クオリティの高い採用動画ならば、視聴者に、その会社で輝いている将来の自分を疑似体験してもらうことができます。
そう、採用動画は、
「この会社はすごい!」「ぜひ自分もここで一緒に働きたい!」と、
意思決定の最も強力な武器にすることも可能なのです。
「ウチの会社には、就活生の心に響かせるだけのサービスも社風もない・・・」と考えてしまう企業の方もいらっしゃると思いますが、そんなことはありません。
それは、「灯台下暗し」だと思います。
会社の中にいると、自社の魅力が見えていないことがほとんどなのです。
どの会社にも、必ず、誇るべきオンリーワンがあり、就活生に「すごいな」「素敵だな」と思わせる部分は、絶対にあるのです。

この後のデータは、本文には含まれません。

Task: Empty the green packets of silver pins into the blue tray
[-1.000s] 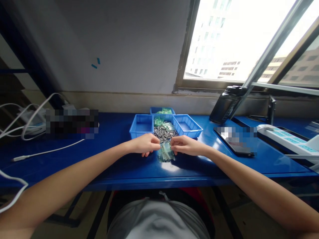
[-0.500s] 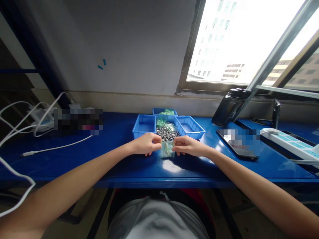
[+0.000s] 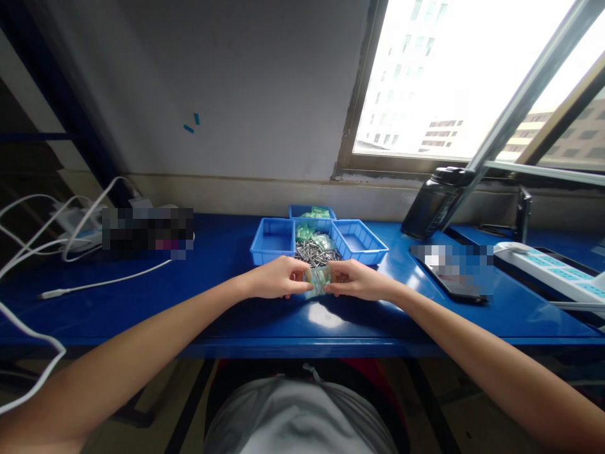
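A small clear, greenish plastic bag point(image 3: 319, 279) is stretched between my two hands, just in front of the blue bins. My left hand point(image 3: 281, 277) pinches its left side between thumb and fingers. On the other side, my right hand point(image 3: 352, 279) grips the bag's right edge the same way. What lies inside the bag is too small to make out. Right behind it, many loose metal screws point(image 3: 316, 251) fill the middle bin, with greenish plastic bags point(image 3: 305, 233) at its back.
Blue bins stand left point(image 3: 273, 239) and right point(image 3: 362, 241) of the screws, and another bin point(image 3: 295, 210) with green bags sits behind. To the right are a black bottle point(image 3: 432, 205), a phone point(image 3: 454, 277) and a power strip point(image 3: 558, 268). A white cable point(image 3: 108, 285) lies on the left.
My left hand has moved right and closed on the bag's left side. The bag has been raised and tilted a little, with my right hand still at its right edge.
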`<state>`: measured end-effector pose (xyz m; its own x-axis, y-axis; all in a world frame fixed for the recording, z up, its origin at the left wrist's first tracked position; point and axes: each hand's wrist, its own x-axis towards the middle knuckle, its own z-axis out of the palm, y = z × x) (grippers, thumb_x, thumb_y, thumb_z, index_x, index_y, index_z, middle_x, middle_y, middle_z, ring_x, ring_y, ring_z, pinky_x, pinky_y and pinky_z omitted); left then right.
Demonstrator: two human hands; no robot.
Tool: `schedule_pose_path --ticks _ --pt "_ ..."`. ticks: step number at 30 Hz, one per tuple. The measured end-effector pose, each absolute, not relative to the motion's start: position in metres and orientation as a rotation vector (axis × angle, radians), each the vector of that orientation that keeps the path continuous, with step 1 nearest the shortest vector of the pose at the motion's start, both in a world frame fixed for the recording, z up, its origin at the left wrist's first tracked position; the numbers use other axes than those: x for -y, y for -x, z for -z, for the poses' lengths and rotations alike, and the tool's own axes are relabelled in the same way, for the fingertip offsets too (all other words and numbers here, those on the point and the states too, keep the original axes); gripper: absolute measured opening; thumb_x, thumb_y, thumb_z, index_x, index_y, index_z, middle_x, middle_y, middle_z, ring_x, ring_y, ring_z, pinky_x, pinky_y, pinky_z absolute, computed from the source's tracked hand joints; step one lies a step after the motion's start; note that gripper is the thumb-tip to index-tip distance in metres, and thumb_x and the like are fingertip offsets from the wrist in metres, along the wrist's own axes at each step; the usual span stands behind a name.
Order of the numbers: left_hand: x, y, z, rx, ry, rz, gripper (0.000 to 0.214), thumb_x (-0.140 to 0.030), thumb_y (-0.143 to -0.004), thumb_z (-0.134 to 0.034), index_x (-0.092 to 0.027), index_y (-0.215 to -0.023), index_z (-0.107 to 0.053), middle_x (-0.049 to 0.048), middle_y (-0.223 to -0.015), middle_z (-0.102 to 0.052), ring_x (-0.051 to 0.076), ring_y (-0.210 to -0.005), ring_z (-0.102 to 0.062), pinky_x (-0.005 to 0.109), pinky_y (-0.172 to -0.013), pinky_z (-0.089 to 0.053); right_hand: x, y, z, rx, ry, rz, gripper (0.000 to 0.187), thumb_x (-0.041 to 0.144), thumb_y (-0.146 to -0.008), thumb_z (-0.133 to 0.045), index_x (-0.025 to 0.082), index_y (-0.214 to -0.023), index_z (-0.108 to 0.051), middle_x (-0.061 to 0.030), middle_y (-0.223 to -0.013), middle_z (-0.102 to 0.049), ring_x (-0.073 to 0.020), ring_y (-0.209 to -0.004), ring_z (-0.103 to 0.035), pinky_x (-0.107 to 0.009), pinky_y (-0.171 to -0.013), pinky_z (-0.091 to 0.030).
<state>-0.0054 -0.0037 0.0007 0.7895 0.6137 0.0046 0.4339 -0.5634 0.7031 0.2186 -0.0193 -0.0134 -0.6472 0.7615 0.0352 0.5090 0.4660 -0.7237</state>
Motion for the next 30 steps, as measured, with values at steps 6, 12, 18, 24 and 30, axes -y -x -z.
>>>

私たちはその良さを、外の立場から徹底的な取材をして、見出し、輝かせ、伝えていくことを大切にしてきました。
そして、その会社にしかない魅力を主軸に立てた構成、制作を行っています。
私たちは、
「ウチはこんなに良い社風だったの!?」
「よくよく考えて見ればウチってこんな会社だったよね!」と仰ってもらえることを誇りにしています。
徹底した取材から、オンリーワンの魅力を見出し、オンリーワンの動画・映像を提供すること。
それが、「目に見える効果」を生み出す採用動画の根本原則であると思うのです。
優れた人材を獲得するには、ありとあらゆる戦略が必要。
その中で採用動画が持つ比重は、決して低いものではありません。
採用動画も徹底的に工夫するべきです。
学生世代は、いわば「動画世代」。
動画こそ、最も訴求できるコンテンツであることは論をまちません。
アーツテックは、採用動画というジャンルにおいても、オンリーワンのノウハウを持つ動画・映像制作会社と自負しています。
大小関わらず、様々な職種のクライアント様の採用活動に貢献してまいりました。
ノウハウは積み重ねてきましたが、私たちは「ひな形」で動画づくりを行うことはありません。
「産みの苦しみ」を味わいながらも、常に、世界でたった一つのオンリーワンの映像づくりに挑戦していきます。